*What is required*. Go through the material below and copy all lines with "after".

Start of Input material

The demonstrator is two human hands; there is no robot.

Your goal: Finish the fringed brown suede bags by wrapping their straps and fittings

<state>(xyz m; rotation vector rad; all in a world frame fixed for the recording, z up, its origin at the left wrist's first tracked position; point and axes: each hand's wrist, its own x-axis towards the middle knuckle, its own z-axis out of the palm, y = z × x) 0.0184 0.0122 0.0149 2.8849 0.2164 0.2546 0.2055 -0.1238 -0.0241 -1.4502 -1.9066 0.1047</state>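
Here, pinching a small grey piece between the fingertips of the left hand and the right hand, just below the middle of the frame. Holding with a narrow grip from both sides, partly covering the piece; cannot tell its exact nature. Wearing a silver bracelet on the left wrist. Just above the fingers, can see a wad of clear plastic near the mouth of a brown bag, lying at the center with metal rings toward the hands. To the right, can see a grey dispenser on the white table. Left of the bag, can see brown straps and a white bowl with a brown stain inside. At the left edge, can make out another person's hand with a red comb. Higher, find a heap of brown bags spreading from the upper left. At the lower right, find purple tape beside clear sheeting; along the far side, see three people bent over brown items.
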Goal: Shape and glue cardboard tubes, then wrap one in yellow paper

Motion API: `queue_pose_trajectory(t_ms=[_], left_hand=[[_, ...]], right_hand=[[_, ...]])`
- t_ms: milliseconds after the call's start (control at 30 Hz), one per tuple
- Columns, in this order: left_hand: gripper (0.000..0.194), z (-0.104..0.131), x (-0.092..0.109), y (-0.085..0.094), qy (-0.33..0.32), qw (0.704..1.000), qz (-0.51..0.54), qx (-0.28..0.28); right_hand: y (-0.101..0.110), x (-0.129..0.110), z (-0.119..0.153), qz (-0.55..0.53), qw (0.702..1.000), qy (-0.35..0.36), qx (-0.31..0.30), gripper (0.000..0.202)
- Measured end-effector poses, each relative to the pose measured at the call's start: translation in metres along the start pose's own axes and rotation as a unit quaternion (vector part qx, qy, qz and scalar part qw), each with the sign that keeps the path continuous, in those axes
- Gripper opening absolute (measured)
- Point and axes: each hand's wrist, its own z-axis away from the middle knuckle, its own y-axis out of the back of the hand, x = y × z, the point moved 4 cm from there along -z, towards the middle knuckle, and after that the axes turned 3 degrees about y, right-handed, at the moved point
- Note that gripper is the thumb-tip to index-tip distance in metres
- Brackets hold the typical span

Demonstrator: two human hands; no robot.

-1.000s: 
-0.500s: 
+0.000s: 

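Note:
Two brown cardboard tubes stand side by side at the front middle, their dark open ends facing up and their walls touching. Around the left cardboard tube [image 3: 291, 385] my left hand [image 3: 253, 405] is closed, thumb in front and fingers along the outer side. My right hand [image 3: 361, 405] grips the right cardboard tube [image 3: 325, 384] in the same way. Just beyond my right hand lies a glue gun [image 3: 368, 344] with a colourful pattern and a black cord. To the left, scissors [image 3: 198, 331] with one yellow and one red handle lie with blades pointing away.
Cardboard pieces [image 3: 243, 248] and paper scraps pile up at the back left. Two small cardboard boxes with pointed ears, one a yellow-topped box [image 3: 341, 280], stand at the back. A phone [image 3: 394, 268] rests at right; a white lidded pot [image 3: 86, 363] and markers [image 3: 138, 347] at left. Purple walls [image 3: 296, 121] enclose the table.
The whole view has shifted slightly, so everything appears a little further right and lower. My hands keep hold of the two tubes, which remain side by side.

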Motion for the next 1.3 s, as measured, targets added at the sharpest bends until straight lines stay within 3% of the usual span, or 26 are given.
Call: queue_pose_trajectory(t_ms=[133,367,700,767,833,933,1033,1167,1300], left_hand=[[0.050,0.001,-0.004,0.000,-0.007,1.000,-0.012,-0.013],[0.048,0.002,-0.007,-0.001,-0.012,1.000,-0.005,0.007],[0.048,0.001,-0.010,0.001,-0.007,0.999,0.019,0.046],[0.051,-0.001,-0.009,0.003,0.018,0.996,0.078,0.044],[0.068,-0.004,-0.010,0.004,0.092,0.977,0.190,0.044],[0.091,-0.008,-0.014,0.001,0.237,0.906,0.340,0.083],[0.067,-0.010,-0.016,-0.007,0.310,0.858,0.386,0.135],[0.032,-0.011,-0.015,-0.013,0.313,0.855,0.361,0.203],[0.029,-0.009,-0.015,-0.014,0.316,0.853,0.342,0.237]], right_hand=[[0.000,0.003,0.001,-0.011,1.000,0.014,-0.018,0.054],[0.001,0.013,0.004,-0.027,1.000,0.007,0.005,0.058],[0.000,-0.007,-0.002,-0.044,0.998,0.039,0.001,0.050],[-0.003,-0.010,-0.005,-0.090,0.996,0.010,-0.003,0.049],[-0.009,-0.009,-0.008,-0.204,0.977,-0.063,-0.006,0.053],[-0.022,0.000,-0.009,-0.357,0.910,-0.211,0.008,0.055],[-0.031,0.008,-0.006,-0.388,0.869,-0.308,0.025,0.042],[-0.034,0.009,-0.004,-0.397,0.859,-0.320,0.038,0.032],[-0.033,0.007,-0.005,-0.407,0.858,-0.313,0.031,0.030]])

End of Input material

*Result of this exercise*.
- t_ms: milliseconds after the call's start (control at 30 Hz), one per tuple
- Point and axes: each hand's wrist, its own z-axis away from the middle knuckle, its own y-axis out of the back of the hand, x = y × z, the point moved 4 cm from there along -z, towards the middle knuckle, and after that the axes turned 3 degrees about y, right-handed, at the moved point

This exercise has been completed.